After adding nodes and real production workload on new Kubernetes clusters, we started to notice some abnormal CPU consumption. cilium-agents containers were taking an average of 2 cores on each node, with a lot of variations (up to 5 cores peaks). This was surprising.

We tried to find what was causing so much CPU usage, and while checking the configuration of cilium, this is what we found:

kubectl -n cilium exec -it cilium-aaaaa -- cilium status
[...]
Host Routing: Legacy
Masquerading: IPTables [IPv4: Enabled, IPv6: Disabled]
[...]

And it was odd…

But let’s rewind a bit.

cilium: iptables vs eBPF

While iptables has been the default “routing stack” for most “CNI plugins” since the beginning of Kubernetes, it’s known to be really poor at handling even not-so-big clusters (> 1000 pods).

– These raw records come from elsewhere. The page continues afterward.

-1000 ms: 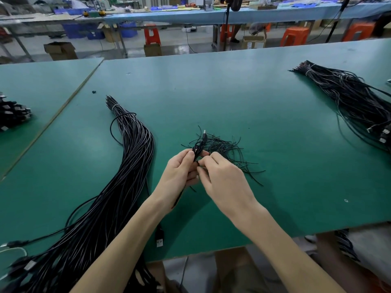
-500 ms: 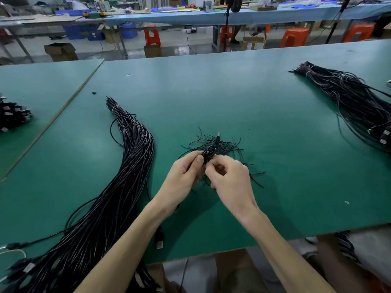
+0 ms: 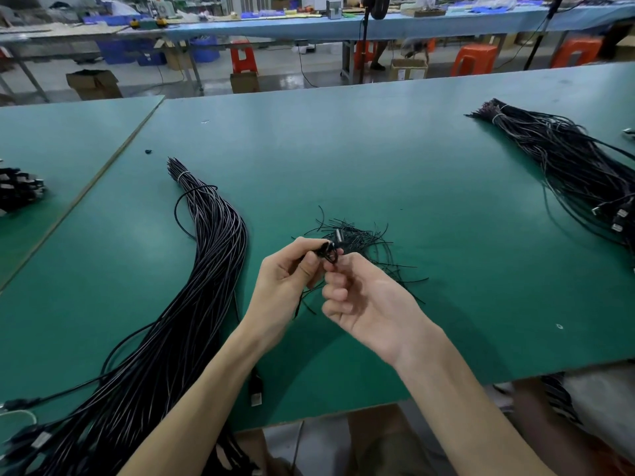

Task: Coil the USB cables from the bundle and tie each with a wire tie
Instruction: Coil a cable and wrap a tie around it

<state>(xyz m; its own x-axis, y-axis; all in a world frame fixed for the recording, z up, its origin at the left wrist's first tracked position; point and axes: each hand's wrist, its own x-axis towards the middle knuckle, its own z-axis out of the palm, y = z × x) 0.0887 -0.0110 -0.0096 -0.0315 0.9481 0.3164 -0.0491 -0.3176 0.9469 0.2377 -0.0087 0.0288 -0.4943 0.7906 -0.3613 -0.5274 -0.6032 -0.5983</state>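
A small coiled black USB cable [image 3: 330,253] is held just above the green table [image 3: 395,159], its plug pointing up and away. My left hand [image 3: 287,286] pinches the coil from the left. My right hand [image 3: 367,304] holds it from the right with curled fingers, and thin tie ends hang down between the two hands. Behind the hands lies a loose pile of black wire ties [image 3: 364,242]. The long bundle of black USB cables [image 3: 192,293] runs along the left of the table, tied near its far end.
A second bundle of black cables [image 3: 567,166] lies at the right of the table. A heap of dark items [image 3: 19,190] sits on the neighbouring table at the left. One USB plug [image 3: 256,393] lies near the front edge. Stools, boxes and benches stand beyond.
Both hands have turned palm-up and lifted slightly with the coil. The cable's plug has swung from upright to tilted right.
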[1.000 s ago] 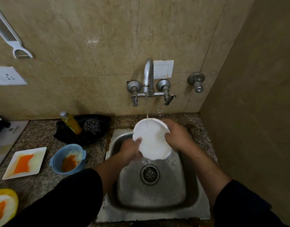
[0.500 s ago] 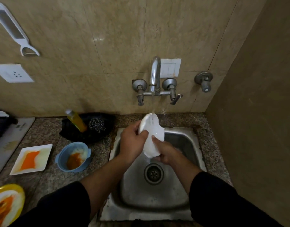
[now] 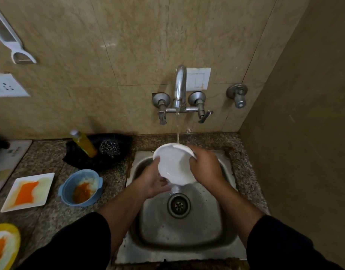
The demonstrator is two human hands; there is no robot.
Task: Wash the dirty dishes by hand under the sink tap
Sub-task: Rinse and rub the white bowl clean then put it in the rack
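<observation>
Looking down from the head camera, I see my two black sleeves [image 3: 74,248] nearest, forearms reaching out over the steel sink [image 3: 179,250]. Its drain [image 3: 179,205] sits bare in the middle of the basin, wet around it.

Just beyond the drain, both hands hold a white plate [image 3: 172,164] tilted over the basin, its face turned toward me. My left hand [image 3: 153,182] cups the near-left rim from below, fingers curled under it and thumb on the edge. My right hand [image 3: 204,168] wraps the right rim, fingers closed over it and hiding that side of the plate. Water spills off the low edge toward the drain.

On the granite counter [image 3: 46,217] to the left wait more dirty dishes: a yellow plate [image 3: 4,246] at the near-left corner, cut by the frame; a white square plate [image 3: 28,191] smeared orange; just right of it, a blue bowl [image 3: 80,188] with orange residue. Farther back, a yellow bottle [image 3: 84,143] leans beside a steel scrubber [image 3: 109,148], both on something dark that I cannot make out.

Past the plate, a thin stream [image 3: 177,131] falls from the tap [image 3: 179,88] onto its far rim. On the far wall sit a spare valve [image 3: 237,94] to the right, a socket [image 3: 7,85] and a hanging peeler [image 3: 11,41] at far left.
</observation>
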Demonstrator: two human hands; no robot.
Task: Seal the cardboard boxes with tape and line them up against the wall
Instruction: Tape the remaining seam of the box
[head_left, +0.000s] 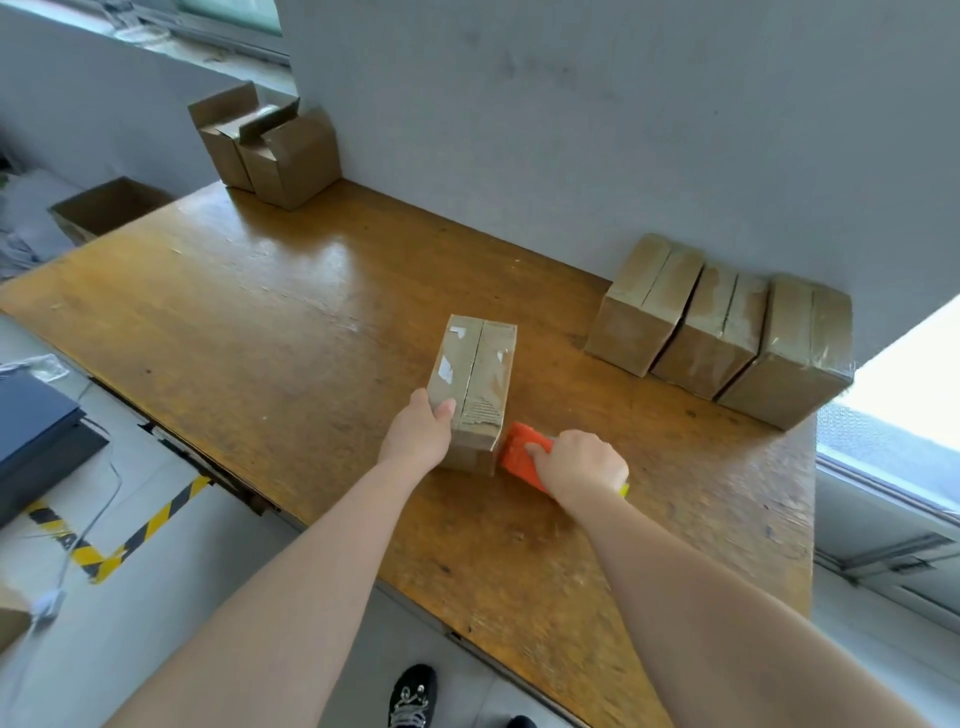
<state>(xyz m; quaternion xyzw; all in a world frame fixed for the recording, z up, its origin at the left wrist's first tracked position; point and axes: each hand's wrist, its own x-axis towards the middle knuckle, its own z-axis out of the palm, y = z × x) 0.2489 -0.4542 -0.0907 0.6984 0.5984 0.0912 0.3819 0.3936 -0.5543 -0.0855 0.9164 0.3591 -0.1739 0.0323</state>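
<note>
Left hand (421, 434) grips box (475, 384), right hand (582, 465) wraps tape gun (522, 452) (low, by box's side). Tape could go crooked if box slips.

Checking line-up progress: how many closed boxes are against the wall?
3, side by side at the table's far right: left, middle, right. A fourth sits mid-table under the left hand.

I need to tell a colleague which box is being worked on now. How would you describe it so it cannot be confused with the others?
On the wooden table, look near the front edge. One closed box stands alone there, between the left hand and the right hand with the orange tool. The other boxes all stand against the wall.
</note>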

The number of iptables rules tends to increase exponentially, and with it, your CPU usage. At some point, walking the list takes all the CPU of a given node and it becomes unresponsive.

And that’s pretty bad ;-P.

This is one of the many reasons we chose cilium as a CNI plugin over other implementations: it features an elegant solution for this issue by replacing iptables rules with eBPF kernel programs.

Note: aside from eBPF (and cilium), there are other solutions to get rid of iptables for networking in Kubernetes. But we won’t get into more details in this article.

For some reason, while the cilium Helm chart is supposed to install the CNI plugin in eBPF native mode by default when the host supports it, this wasn’t the case here. We had everything cilium needed (see System Requirements documentation), both the recent kernel (6.2) and the enabled kernel modules.

We introduced eBPF-based host-routing in Cilium 1.9 to fully bypass iptables and the upper host stack, and to achieve a faster network namespace switch compared to regular veth device operation. This option is automatically enabled if your kernel supports it. To validate whether your installation is running with eBPF host-routing, run cilium status in any of the Cilium pods and look for the line reporting the status for “Host Routing” which should state “BPF”.

We still don’t know why native routing mode wasn’t enabled by default, but the logs were pretty clear that it was not and what to do to prevent this:

kubectl -n cilium logs cilium-aaaaaa
[...]
level=info msg="BPF host routing requires enable-bpf-masquerade. Falling back to legacy host routing (enable-host-legacy-routing=true)." subsys=daemon

So, we deduced that the only thing we needed in order to fix the issue was to change the cilium chart’s value and set bpf.masquerade to true:

[...]
kubeProxyReplacement: strict
+ bpf:
+ masquerade: true
[...]

Problem

The problem here was obviously more complicated than just changing the value of a chart, or else there would be no reason to write a blog post about it!

Since a lot of apps and traffic were already running in the dev and prod misconfigured clusters, we didn’t want to:

  • cause an interruption for the hosted apps,
  • risk finding ourselves in some inconsistent state during the change from iptables to ebpf.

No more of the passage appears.